Excerpted records:
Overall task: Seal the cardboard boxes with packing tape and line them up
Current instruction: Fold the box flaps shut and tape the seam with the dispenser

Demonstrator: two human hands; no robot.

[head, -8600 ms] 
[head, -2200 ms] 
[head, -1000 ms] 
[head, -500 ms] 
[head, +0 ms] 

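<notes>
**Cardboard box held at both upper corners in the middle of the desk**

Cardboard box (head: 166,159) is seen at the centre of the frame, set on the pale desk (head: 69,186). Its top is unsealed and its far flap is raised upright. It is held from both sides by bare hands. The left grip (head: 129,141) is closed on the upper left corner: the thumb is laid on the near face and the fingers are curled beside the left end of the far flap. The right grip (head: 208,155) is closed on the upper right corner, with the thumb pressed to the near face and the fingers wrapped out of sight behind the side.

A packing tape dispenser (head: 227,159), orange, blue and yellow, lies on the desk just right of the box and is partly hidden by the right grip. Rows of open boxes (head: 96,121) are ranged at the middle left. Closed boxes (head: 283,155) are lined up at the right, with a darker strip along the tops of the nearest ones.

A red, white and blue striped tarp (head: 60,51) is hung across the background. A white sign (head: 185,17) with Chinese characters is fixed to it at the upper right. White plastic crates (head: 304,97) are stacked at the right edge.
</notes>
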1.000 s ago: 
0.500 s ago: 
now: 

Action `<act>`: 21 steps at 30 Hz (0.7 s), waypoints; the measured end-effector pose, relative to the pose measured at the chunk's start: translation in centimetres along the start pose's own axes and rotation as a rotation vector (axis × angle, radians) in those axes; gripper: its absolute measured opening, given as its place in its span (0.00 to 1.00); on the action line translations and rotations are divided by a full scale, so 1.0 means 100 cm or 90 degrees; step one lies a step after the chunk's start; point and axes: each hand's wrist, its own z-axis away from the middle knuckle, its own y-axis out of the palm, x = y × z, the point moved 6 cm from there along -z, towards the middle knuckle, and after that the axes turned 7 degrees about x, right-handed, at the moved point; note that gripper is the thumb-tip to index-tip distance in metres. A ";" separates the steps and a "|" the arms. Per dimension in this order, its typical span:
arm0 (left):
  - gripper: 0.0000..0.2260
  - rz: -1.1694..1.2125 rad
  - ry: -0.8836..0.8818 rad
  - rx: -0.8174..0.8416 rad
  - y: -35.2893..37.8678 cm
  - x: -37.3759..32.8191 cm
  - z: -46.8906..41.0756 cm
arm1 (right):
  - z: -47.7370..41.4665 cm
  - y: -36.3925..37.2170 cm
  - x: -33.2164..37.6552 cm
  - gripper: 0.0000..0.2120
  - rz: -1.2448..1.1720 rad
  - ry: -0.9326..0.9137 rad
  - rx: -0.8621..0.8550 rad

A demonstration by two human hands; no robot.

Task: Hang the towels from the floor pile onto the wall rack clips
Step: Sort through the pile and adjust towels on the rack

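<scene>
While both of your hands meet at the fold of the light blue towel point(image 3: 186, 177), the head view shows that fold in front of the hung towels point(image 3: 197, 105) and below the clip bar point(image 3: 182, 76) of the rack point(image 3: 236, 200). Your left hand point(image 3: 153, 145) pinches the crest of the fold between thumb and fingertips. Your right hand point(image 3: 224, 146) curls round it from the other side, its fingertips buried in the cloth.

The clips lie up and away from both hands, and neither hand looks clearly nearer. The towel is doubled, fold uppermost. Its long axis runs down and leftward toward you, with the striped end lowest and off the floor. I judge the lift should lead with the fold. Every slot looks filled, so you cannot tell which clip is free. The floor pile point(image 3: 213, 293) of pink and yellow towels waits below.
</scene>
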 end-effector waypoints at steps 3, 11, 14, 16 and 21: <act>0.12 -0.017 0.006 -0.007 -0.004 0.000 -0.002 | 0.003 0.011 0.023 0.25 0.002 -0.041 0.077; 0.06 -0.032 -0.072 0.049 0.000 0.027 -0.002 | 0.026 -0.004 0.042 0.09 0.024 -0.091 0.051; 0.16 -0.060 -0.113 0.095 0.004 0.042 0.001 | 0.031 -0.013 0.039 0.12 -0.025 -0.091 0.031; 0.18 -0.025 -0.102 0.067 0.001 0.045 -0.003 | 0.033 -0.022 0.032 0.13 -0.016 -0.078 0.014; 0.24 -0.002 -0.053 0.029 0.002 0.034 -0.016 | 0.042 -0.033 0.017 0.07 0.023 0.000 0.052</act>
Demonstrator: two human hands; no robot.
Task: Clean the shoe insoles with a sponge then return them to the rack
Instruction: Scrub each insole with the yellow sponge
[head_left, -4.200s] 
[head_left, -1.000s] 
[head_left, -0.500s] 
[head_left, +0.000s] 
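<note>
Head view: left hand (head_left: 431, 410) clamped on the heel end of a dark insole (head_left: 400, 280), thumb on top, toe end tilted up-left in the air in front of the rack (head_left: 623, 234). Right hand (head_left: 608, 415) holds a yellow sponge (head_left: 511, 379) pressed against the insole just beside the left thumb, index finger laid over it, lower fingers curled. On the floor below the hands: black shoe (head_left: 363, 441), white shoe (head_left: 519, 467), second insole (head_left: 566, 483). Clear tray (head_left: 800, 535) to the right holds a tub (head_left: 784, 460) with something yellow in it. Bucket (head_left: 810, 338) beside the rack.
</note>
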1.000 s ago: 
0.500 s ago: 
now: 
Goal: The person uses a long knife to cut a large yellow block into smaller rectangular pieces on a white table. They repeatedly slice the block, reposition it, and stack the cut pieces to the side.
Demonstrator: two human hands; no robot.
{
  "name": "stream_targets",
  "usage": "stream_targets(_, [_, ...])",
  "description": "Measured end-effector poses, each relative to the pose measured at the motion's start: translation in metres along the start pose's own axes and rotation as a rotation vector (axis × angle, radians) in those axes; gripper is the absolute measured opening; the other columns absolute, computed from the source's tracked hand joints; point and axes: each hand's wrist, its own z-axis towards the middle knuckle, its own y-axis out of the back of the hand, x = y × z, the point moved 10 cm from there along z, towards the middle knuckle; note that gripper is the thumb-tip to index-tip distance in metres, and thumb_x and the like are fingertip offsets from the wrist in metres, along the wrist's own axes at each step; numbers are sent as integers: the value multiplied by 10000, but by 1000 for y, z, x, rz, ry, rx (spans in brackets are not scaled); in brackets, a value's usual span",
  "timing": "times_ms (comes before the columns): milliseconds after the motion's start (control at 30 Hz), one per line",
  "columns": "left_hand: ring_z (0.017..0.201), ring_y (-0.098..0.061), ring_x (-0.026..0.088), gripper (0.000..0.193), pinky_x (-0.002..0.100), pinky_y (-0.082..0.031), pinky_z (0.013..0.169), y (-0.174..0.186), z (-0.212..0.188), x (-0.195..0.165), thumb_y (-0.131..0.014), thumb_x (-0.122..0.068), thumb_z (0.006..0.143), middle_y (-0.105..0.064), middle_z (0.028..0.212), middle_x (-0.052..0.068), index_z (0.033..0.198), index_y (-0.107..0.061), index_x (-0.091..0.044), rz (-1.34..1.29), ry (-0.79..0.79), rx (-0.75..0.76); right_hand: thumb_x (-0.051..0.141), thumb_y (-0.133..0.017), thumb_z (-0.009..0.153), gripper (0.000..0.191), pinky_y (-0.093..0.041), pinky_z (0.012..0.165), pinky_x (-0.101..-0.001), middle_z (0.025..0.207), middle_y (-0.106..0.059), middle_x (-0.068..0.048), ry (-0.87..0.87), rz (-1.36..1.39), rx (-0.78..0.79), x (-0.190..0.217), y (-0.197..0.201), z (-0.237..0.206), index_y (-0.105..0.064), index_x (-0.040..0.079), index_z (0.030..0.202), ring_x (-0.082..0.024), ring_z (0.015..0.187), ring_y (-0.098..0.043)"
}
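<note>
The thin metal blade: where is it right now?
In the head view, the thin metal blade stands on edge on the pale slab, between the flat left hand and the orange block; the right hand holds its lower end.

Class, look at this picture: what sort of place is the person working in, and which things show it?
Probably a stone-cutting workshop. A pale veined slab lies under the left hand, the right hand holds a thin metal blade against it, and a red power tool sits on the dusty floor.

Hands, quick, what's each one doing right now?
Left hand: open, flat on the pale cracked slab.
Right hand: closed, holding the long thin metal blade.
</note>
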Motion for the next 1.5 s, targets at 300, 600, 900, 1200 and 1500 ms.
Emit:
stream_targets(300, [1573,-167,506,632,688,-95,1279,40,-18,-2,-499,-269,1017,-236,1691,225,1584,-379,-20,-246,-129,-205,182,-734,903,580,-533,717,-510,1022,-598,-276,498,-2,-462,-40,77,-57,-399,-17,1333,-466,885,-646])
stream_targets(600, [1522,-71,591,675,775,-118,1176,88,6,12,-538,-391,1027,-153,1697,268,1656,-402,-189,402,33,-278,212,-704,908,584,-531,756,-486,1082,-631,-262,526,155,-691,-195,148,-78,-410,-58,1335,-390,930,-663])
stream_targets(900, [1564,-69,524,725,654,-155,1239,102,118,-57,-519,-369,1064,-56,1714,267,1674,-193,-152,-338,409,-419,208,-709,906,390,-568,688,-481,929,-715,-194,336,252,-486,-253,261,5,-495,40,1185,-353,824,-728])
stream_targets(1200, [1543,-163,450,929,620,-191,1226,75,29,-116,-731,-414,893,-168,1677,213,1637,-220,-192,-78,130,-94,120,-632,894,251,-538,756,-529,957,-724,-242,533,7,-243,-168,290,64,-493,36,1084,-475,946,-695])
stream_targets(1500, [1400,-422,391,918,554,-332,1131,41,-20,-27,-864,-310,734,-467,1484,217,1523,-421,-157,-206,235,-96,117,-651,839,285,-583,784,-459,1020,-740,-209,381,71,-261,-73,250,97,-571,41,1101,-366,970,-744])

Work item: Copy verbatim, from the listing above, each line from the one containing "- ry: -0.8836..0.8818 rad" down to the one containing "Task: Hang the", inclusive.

Response box:
  - ry: -0.8836..0.8818 rad
  - rx: -0.8174..0.8416 rad
  - y: -35.2893..37.8678 cm
  - x: -37.3759..32.8191 cm
  - z: -46.8906..41.0756 cm
arm1 (right):
  - z: -47.7370..41.4665 cm
  - y: -36.3925..37.2170 cm
  - x: -33.2164..37.6552 cm
  - gripper: 0.0000..0.2120
  - rz: -1.2448..1.1720 rad
  - ry: -0.9326..0.9137 rad
  - rx: -0.8621..0.8550 rad

A demonstration by two human hands; no robot.

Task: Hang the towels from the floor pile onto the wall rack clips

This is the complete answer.